• **Exercise aim**:
Gather all lines from the material that contain the word "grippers".

Start of Supplied information

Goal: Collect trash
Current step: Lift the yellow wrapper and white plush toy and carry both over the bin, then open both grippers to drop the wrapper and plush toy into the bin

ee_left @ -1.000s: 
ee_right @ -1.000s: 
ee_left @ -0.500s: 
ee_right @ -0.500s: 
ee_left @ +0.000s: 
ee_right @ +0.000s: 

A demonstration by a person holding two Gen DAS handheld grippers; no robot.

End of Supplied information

• **Task answer**:
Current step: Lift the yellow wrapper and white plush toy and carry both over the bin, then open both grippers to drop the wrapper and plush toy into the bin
A demonstration by a person holding two Gen DAS handheld grippers; no robot.

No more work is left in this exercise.